Schuldig bemerkte, wie Ran sich mit Nagi in einen Raum verzog, vermutlich die Küche. Der Vorraum war groß und so etwas wie ein Empfangsraum. Brad sah ihm zu, wie er seinen Blick schweifen ließ. Und er war nervös.

„Was ist passiert? Du siehst schlimmer aus als zuvor“, merkte Brad an und selbst für ihn hörte sich seine Stimme strenger an als beabsichtigt.

Schuldig war blass. Dieser Eindruck wurde durch die roten Haare nur verstärkt. Die Augen glänzten unnatürlich.
 

Diese Augen suchten nun Brads Blick. „Ich hab mir ne Grippe eingefangen. War wohl doch alles zu stressig in letzter Zeit“, versuchte er sich etwas zu rechtfertigen, wenn auch mit wenig Kraft dahinter. Er wandte sich ab, als Brad sich ebenfalls von der Wand löste und sie gingen in die Küche, wie er bemerkte. „Schönes Haus“, sagte er und fühlte sich seltsam beklommen in Brads Nähe.
 

„Es ist noch nicht ganz fertig eingerichtet“, bemerkte Nagi und schüttete Ayas Tee mit heißem Wasser auf, während er für Schuldig und Brad Sake aufsetzte. Warm natürlich, denn Schuldig sah mehr als erfroren aus.

„Wo wart ihr die Tage denn?“, fragte er schließlich in die Stille des Raumes hinein, da keiner der Männer auch nur einen Ton sagte, sondern nur Blicke hin und her schwirrten. Nagi hatte das Gefühl, dass sie alle auf einem Pulverfass saßen.
 

„In einem Ferienhaus, sehr ländlich das Ganze.“

Schuldig setzte sich an den Tisch und stützte den Kopf auf. Es war warm hier und er war hundemüde.

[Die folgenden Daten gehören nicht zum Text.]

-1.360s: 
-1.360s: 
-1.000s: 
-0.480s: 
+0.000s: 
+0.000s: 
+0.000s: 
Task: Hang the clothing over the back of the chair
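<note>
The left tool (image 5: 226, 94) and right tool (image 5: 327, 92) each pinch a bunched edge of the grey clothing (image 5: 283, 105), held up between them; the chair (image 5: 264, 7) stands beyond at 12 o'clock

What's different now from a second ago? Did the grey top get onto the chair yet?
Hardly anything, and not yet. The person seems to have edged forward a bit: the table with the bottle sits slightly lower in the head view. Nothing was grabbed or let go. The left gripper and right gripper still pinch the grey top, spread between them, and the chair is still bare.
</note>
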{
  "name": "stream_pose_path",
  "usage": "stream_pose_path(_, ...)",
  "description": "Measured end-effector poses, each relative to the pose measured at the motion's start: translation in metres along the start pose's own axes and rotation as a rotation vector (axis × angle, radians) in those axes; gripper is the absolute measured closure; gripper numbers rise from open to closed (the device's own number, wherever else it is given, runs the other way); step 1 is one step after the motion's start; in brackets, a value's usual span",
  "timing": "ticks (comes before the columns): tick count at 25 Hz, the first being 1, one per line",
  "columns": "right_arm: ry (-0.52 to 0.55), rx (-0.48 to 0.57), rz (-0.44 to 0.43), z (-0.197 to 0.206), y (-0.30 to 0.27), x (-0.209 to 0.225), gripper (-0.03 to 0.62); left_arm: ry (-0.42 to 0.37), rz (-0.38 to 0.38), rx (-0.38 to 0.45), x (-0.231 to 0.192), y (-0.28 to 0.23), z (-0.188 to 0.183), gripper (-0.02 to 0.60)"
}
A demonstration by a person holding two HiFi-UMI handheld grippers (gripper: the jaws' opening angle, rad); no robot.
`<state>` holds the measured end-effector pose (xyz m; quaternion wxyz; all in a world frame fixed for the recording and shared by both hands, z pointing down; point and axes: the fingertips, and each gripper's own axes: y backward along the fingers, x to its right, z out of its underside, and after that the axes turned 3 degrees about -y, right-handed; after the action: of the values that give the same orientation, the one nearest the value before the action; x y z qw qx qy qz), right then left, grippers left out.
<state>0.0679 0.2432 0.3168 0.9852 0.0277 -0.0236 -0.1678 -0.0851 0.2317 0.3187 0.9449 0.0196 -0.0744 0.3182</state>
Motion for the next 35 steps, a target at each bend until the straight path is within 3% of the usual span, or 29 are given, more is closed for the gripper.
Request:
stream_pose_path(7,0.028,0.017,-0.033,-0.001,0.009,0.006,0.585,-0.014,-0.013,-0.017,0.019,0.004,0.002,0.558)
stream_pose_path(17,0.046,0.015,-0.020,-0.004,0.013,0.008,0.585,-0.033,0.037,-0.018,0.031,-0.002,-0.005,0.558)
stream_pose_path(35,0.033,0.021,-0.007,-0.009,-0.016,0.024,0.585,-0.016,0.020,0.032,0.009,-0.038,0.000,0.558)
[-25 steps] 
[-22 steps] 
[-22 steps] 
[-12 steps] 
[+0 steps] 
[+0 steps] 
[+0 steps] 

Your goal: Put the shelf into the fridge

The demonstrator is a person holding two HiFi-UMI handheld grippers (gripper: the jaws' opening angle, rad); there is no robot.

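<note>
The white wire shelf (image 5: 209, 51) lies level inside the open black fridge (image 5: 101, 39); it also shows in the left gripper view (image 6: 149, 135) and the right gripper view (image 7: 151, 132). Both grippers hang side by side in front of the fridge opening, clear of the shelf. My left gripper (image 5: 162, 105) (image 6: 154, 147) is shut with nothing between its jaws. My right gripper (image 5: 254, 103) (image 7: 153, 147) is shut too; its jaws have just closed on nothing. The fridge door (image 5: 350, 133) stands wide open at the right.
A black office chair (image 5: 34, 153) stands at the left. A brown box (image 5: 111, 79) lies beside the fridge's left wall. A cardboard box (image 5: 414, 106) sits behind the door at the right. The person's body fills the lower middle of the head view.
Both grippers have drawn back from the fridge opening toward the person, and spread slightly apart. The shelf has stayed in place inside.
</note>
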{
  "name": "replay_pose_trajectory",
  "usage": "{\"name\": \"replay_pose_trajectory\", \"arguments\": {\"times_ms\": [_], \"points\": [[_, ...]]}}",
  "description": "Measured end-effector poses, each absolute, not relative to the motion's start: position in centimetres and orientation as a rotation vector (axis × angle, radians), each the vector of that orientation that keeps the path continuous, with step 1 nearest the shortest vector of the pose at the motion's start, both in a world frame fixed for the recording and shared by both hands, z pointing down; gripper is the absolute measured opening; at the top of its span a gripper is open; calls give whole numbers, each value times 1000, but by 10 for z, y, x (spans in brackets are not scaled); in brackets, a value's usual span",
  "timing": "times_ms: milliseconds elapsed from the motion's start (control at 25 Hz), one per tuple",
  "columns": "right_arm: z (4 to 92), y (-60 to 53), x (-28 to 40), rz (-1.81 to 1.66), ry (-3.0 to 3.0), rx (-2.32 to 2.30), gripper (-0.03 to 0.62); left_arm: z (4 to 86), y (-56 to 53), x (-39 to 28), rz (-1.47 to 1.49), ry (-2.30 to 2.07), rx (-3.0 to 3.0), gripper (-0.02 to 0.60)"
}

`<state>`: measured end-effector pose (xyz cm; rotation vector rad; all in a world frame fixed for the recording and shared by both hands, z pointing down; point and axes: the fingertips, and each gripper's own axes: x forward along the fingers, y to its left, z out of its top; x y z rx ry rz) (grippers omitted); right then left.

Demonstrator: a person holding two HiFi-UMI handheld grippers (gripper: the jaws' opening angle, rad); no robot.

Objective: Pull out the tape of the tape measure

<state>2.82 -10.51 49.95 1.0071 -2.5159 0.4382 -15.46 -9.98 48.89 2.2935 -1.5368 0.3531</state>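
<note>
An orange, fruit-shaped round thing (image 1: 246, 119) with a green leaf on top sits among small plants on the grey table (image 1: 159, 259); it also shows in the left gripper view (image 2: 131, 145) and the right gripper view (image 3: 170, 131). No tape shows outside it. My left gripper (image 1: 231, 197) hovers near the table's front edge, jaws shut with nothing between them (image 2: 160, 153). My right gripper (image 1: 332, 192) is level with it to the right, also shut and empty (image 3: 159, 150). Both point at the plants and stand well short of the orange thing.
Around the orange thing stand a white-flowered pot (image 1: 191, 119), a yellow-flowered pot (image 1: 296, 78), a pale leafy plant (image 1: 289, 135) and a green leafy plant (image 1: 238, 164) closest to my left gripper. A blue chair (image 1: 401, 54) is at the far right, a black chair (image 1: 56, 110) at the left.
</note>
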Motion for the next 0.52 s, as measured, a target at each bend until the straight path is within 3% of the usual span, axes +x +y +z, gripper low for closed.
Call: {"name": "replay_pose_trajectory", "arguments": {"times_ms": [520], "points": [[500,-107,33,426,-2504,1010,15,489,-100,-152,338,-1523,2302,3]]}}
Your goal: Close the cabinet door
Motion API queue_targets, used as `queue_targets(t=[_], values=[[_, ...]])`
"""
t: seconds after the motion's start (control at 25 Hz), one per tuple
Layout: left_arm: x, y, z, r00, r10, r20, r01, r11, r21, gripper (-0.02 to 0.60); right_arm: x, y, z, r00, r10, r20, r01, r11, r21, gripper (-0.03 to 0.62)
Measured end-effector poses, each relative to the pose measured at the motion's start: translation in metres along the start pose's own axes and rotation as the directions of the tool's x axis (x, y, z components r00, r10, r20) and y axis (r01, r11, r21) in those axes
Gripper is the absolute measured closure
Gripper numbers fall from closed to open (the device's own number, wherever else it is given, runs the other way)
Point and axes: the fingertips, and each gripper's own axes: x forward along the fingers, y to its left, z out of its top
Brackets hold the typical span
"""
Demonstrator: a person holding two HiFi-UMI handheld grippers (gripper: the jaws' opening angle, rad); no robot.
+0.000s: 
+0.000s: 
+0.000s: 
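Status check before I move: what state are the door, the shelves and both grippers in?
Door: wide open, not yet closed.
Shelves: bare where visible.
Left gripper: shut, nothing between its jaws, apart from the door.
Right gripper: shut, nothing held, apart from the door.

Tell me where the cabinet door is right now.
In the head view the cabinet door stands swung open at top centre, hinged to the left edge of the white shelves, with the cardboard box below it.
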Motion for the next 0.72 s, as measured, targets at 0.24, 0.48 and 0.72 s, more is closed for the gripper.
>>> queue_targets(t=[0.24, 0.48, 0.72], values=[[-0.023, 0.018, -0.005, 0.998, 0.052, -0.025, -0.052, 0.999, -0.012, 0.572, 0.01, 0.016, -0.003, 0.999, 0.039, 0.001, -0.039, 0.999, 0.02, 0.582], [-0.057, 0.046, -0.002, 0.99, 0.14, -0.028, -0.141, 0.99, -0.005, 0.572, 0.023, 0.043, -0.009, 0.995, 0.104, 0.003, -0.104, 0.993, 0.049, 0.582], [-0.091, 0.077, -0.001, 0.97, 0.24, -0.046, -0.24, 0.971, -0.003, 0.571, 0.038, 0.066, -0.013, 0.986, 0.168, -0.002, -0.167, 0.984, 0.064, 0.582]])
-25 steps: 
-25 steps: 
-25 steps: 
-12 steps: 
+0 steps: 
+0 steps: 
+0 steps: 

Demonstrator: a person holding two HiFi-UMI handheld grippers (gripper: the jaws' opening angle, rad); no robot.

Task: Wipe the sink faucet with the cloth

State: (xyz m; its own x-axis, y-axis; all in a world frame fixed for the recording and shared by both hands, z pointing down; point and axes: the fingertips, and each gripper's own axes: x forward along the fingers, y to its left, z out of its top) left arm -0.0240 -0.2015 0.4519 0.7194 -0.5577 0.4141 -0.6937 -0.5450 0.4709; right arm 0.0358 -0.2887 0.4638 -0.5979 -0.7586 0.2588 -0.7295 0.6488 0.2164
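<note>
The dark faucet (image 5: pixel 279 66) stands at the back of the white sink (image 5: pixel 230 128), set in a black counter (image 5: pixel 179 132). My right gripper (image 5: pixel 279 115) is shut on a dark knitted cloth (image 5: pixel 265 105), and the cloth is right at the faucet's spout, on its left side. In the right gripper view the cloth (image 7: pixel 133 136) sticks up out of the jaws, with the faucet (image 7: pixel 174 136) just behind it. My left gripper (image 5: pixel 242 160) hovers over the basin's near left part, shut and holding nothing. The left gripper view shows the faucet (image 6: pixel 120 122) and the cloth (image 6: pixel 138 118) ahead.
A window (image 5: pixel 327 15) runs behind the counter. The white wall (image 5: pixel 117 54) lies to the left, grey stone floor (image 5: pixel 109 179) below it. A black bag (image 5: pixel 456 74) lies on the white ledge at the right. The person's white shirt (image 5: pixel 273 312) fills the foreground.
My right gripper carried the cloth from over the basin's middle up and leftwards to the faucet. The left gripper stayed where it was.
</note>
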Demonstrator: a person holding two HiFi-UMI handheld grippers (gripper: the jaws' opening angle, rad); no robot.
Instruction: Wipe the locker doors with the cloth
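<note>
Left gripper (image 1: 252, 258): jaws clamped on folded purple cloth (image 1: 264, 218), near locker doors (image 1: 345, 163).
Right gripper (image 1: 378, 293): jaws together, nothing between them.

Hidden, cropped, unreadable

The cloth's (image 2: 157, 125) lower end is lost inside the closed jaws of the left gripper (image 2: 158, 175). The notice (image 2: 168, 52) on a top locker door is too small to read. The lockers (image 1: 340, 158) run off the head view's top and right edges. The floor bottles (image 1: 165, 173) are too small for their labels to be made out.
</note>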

Jetzt wo er sich etwas entspannen konnte - trotz Brads forschendem Blick - jetzt kam die Müdigkeit wie ein bleiernes Gewischt zurück.

„Meint ihr wir könnten ein oder zwei Tag bei euch bleiben, bis wir in die Wohnung gehen?“, fragte er und sein Blick wanderte zu Brad.

Er war nicht sicher ob das ein so guter Plan war aber er fragte sich in seiner jetzigen Müdigkeit ob er dazu in der Lage sein würde, ohne eine Mütze voll ruhigen und sicheren Schlafs frohen Mutes in seine Wohnung zurückzugehen - und sei es nur um sie aufzugeben.